# Problem requirements:
Exactly as they appear below, repeat the lines from the one with "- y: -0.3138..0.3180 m" through the one with "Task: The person", and no others.

Data entries:
+++++
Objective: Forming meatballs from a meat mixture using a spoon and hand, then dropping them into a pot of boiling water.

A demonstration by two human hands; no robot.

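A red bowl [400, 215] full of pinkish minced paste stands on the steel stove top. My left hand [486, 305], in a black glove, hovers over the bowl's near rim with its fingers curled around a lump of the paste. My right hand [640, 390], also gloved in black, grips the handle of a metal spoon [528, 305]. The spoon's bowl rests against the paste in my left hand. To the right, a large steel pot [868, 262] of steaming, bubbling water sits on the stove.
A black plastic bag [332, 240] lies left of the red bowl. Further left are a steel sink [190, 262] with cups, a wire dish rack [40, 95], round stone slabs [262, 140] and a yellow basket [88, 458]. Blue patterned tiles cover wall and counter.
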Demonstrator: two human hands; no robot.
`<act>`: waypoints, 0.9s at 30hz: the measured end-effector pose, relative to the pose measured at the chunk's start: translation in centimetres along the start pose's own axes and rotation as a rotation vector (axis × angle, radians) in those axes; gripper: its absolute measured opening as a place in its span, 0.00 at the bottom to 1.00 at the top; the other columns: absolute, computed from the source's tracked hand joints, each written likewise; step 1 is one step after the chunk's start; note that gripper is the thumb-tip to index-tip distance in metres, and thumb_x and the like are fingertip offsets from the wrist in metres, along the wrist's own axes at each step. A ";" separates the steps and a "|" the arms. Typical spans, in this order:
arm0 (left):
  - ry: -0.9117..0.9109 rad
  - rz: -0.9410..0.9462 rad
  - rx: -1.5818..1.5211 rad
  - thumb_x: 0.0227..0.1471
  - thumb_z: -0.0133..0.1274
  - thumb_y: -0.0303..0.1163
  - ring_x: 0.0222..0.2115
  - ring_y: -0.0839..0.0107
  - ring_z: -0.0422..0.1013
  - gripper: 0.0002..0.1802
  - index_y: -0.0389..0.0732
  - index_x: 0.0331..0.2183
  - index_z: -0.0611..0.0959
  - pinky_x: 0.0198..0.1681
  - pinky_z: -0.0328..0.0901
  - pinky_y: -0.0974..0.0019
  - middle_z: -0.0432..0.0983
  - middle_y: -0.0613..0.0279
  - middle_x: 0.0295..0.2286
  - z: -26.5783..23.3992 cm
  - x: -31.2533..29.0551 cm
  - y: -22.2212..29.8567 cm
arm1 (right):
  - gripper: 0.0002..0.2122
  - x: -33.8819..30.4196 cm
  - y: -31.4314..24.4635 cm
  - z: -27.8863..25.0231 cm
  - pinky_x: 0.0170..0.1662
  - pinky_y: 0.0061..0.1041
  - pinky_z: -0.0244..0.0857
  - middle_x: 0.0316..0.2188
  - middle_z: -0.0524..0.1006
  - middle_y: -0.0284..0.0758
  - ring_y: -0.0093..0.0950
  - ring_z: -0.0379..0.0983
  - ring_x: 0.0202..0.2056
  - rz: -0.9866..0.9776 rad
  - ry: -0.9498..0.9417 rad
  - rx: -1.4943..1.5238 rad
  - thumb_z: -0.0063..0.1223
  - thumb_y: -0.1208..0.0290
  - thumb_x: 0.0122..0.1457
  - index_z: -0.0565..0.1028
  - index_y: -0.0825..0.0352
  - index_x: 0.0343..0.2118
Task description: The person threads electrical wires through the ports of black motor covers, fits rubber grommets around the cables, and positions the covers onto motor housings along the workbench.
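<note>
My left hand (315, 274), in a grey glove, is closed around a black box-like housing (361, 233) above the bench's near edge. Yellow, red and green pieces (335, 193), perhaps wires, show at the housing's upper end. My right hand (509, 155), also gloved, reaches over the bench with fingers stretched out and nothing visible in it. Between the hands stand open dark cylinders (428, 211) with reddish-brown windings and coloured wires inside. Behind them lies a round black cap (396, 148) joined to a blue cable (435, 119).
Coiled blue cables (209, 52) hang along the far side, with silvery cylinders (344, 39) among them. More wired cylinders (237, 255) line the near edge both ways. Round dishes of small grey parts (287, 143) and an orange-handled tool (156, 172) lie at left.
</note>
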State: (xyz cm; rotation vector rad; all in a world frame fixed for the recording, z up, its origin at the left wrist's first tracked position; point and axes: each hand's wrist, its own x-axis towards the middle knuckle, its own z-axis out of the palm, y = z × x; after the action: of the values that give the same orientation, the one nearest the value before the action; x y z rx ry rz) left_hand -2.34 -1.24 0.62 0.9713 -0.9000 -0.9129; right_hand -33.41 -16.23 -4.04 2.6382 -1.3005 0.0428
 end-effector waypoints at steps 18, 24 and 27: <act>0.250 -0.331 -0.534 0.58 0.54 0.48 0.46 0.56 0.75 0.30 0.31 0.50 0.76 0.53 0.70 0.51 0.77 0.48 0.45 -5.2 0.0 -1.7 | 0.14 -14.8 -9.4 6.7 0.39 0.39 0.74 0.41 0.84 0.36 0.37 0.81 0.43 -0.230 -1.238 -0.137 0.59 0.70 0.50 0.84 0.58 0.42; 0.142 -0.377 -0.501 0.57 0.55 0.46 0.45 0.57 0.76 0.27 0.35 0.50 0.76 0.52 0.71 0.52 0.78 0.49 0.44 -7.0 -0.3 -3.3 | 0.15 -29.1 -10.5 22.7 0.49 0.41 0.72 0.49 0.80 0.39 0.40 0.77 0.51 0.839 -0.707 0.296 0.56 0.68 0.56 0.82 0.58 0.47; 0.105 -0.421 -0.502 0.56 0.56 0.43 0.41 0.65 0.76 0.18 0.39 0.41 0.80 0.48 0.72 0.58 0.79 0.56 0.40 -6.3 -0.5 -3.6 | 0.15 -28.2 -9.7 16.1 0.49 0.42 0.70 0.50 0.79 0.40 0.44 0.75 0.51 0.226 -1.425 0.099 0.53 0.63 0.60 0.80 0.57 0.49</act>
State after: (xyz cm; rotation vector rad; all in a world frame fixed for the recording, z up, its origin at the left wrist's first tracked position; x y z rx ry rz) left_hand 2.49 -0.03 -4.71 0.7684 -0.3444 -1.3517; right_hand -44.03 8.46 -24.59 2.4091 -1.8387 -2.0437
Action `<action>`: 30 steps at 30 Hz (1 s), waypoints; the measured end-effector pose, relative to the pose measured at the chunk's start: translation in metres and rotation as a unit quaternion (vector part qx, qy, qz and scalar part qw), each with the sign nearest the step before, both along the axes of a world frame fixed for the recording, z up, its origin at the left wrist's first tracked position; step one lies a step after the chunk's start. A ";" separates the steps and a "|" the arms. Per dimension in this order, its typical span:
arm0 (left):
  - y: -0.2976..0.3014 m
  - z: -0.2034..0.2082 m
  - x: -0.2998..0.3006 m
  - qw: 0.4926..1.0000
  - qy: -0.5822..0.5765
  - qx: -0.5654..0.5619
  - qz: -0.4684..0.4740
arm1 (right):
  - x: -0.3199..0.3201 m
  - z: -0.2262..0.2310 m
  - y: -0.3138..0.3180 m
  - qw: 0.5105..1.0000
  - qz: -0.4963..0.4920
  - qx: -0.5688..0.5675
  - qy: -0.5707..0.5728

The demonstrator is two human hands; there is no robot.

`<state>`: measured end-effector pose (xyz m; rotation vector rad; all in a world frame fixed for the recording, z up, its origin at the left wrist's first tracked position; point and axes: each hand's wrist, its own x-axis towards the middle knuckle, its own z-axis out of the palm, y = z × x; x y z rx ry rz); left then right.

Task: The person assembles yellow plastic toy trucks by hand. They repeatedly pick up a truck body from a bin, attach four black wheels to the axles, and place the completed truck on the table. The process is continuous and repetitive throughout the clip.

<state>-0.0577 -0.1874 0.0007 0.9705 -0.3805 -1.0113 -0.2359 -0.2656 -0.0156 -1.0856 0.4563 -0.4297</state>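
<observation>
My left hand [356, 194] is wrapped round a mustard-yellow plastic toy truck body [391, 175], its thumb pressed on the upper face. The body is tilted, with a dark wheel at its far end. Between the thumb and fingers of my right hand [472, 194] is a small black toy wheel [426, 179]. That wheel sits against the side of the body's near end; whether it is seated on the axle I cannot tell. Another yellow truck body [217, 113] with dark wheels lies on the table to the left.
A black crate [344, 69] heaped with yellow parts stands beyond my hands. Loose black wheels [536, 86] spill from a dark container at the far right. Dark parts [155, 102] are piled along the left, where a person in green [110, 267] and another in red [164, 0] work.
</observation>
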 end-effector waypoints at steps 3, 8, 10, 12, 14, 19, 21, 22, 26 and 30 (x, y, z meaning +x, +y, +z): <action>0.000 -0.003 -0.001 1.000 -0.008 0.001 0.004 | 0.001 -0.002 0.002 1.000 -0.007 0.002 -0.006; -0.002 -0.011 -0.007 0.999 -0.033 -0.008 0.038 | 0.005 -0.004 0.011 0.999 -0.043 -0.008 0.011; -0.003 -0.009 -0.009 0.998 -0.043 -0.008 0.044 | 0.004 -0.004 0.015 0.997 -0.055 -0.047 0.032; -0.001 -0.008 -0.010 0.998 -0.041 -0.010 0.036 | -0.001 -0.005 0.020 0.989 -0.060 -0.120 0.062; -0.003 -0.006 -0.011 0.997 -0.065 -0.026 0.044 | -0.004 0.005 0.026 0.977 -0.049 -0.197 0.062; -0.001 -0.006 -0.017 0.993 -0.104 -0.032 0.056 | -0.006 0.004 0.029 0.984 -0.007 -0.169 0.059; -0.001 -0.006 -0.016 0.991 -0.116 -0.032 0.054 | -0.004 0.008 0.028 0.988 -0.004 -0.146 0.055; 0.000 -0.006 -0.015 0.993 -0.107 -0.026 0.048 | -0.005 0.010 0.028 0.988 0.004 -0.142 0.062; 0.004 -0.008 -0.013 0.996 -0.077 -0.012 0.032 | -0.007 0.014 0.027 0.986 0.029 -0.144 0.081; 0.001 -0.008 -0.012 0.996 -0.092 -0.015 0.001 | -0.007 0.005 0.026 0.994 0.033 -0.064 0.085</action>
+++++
# Answer box:
  - y: -0.3138..0.3180 m
  - qw: 0.5105..1.0000
  - qz: -0.4963..0.4920
  - qx: -0.5688..0.5675
  - qy: -0.5707..0.5728

The demonstrator is two human hands; there is no robot.

`<state>`: measured end-effector pose (xyz m; rotation vector rad; all in a world frame fixed for the recording, z up, its origin at the left wrist's first tracked position; point and axes: each hand's wrist, its own x-axis towards the middle knuckle, its own z-axis out of the palm, y = z × x; x y z rx ry rz); left then right.

Task: The person assembles yellow plastic toy trucks by hand. They repeatedly pick up a truck body from a bin, attach four black wheels to the axles, and place the completed truck on the table. The process is continuous and repetitive throughout the clip.

This answer has been given in full.